### TASK DIRECTIONS
Set the data down once more, in full and exactly.

### PROVIDED MATERIAL

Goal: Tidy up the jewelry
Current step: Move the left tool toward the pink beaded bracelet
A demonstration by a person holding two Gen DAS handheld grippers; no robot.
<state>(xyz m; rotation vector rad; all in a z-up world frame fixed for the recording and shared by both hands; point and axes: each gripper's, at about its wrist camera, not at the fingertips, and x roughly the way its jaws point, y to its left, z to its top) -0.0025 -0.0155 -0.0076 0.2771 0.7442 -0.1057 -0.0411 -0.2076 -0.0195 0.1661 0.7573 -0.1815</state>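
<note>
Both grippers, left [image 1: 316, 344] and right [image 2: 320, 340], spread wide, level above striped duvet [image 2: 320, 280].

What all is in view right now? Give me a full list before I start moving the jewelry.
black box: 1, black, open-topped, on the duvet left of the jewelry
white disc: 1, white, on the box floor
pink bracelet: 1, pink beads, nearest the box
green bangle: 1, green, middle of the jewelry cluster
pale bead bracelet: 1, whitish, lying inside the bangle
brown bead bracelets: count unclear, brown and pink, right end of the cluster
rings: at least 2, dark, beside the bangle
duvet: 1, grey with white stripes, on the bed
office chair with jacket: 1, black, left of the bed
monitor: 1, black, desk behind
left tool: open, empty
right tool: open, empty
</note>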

### ANSWER
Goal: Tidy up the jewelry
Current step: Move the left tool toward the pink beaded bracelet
A demonstration by a person holding two Gen DAS handheld grippers; no robot.
<state>(xyz m; rotation vector rad; all in a z-up world frame fixed for the recording and shared by both hands; point and axes: each gripper's, at about its wrist camera, not at the fingertips, and x roughly the way its jaws point, y to its left, z to its top) -0.0025 -0.0155 -0.0076 0.2771 0.7442 -0.1057 -0.0411 -0.2076 -0.0195 0.1661 0.7573 -0.1815</state>
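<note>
Both grippers, left [image 1: 316, 344] and right [image 2: 320, 340], spread wide, level above striped duvet [image 2: 320, 280].

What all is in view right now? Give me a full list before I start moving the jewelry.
black box: 1, black, open-topped, on the duvet left of the jewelry
white disc: 1, white, on the box floor
pink bracelet: 1, pink beads, nearest the box
green bangle: 1, green, middle of the jewelry cluster
pale bead bracelet: 1, whitish, lying inside the bangle
brown bead bracelets: count unclear, brown and pink, right end of the cluster
rings: at least 2, dark, beside the bangle
duvet: 1, grey with white stripes, on the bed
office chair with jacket: 1, black, left of the bed
monitor: 1, black, desk behind
left tool: open, empty
right tool: open, empty
</note>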

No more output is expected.